Opinião

A Lei não reconhece amor, nem tijolos pagos a dois – Por Rui Pires da Silva

Durante muito tempo, muitos casais em Portugal viveram com a certeza de que
tudo o que se constrói juntos dentro de um casamento pertence, naturalmente,
aos dois. Afinal, se ambos contribuem, seja com dinheiro, tempo, ou esforço,
para erguer uma casa, parece lógico que essa casa seja de ambos. Mas a
realidade legal pode ser bem diferente, e, para muitos, até injusta.




Recentemente, uma decisão do Supremo Tribunal de Justiça veio lançar luz
sobre uma questão que afeta milhares de casais: o que acontece à casa
construída num terreno oferecido pelos sogros a apenas um dos membros do
casal? Em caso de divórcio, quem fica com a casa?

A resposta, embora juridicamente sólida, pode ser difícil de aceitar: a casa é
considerada bem próprio do cônjuge que recebeu o terreno. Mesmo que o outro
tenha contribuído financeiramente, acompanhado a construção, escolhido os
materiais ou ajudado em todas as fases da obra, não tem direito à casa, apenas à
compensação pelo valor investido.

O bastonário da Ordem dos Notários, Jorge Batista da Silva, explicou
recentemente esta questão com clareza.
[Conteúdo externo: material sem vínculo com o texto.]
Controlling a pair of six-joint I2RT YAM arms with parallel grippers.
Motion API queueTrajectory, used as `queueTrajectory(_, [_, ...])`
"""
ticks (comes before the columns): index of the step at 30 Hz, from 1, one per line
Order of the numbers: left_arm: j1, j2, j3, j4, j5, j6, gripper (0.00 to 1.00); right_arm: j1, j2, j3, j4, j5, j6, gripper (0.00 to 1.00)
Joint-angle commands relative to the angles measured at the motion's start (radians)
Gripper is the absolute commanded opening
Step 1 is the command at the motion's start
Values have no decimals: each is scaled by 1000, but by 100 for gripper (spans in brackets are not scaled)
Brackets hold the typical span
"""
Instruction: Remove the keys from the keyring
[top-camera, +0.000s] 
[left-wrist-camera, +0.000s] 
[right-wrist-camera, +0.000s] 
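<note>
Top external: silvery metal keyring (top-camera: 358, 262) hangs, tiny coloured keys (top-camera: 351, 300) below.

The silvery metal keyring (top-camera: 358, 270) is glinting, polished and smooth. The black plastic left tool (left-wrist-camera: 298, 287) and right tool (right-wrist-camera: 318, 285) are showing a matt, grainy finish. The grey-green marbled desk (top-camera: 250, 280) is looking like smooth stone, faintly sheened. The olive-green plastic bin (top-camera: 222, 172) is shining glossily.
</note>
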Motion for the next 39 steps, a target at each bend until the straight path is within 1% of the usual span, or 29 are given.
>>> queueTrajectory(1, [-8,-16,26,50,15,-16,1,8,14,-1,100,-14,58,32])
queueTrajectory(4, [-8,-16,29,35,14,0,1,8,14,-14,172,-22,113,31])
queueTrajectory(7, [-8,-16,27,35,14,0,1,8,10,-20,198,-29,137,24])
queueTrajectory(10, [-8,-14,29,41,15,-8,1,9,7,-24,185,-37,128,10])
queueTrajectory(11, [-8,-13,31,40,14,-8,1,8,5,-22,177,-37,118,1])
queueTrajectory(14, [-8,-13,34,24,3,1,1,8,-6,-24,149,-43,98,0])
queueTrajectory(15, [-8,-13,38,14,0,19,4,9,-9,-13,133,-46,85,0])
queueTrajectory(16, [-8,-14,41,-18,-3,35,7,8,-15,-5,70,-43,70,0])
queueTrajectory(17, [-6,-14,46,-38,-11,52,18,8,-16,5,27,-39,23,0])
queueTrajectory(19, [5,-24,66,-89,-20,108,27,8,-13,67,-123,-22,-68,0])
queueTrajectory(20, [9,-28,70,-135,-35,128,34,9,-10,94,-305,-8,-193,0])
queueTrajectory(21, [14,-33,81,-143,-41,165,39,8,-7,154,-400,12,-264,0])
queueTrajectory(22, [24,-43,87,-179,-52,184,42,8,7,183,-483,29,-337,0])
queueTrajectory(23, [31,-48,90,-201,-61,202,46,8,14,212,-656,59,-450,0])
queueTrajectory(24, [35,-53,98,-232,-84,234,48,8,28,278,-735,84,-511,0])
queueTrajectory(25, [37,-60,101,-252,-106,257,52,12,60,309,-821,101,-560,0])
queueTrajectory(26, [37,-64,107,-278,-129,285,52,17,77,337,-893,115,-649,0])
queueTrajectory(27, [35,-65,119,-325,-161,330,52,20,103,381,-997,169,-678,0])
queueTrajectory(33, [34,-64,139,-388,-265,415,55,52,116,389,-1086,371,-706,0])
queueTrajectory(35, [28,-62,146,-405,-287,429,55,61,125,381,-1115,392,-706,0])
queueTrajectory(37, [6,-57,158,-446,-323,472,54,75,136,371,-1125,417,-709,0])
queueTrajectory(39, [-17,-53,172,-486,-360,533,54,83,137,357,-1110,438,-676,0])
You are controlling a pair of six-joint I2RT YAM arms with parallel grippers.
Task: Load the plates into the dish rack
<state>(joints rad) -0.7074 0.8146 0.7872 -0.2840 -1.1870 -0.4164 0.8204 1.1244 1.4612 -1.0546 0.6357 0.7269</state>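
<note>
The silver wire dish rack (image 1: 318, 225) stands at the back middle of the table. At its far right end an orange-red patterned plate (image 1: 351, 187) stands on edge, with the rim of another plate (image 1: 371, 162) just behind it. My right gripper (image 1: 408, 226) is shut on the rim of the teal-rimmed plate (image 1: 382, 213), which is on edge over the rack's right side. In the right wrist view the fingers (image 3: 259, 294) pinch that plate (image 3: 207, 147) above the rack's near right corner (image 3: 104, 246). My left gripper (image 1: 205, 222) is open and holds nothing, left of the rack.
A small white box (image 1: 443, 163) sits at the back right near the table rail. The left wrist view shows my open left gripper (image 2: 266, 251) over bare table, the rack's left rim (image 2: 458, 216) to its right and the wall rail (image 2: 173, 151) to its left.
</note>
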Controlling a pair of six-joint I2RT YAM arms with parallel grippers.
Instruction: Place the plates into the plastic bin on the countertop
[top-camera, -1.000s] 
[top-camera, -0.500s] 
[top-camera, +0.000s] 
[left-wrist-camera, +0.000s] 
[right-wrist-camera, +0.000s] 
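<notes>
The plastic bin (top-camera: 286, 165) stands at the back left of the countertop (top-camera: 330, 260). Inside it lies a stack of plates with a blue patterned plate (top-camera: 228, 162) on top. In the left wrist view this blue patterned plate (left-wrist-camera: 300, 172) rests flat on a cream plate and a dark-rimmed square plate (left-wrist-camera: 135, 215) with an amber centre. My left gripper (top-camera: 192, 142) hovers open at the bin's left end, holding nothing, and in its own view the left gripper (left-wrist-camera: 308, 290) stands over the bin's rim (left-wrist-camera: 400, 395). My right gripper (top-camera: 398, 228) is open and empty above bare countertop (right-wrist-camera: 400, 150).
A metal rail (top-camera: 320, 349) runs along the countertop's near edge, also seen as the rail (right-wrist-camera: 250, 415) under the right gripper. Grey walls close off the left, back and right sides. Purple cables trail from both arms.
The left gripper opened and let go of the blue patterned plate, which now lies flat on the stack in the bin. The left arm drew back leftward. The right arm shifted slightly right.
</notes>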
Segundo ele, um terreno doado
constitui um bem próprio e, como a casa está “colada” ao terreno, acaba por
seguir o mesmo regime jurídico, não entra na partilha de bens, mesmo que o
casal esteja casado sob o regime de comunhão de adquiridos.

Isto significa que, legalmente, a casa é de quem recebeu o terreno. O outro
cônjuge pode, sim, pedir uma compensação, mas não tem qualquer direito à
propriedade do imóvel.

Esta situação levanta questões importantes: será justo que uma casa construída
com esforço conjunto acabe por ficar apenas com uma das partes? É aceitável
que alguém que contribuiu durante anos para construir um lar fique sem teto,
só porque o terreno não estava em seu nome?

Infelizmente, o Direito não olha para sentimentos nem para memórias, olha
para documentos, registos e titularidades. E é precisamente por isso que é tão
importante estar informado e prevenir problemas futuros.

Se está a pensar construir numa propriedade que não está em seu nome, ou se
vai aceitar uma doação que parece inofensiva, pare e pense. Mais do que isso:
fale com um advogado ou com um notário. Um profissional pode ajudar a
redigir acordos que protejam ambos os cônjuges e evitem injustiças caso a
relação termine. Além disso, é fundamental guardar todos os comprovativos de
investimento, desde faturas de materiais até transferências bancárias ou
contratos com empreiteiros. Estes documentos podem fazer toda a diferença se
for necessário provar o que foi investido.

Num país onde a casa representa, muitas vezes, o maior bem de uma família, e
onde as relações familiares se misturam facilmente com o património, é
essencial que o Direito acompanhe a realidade, ou, pelo menos, que os cidadãos
saibam como se proteger dentro dela.

Por isso, antes de dar o próximo passo, informe-se.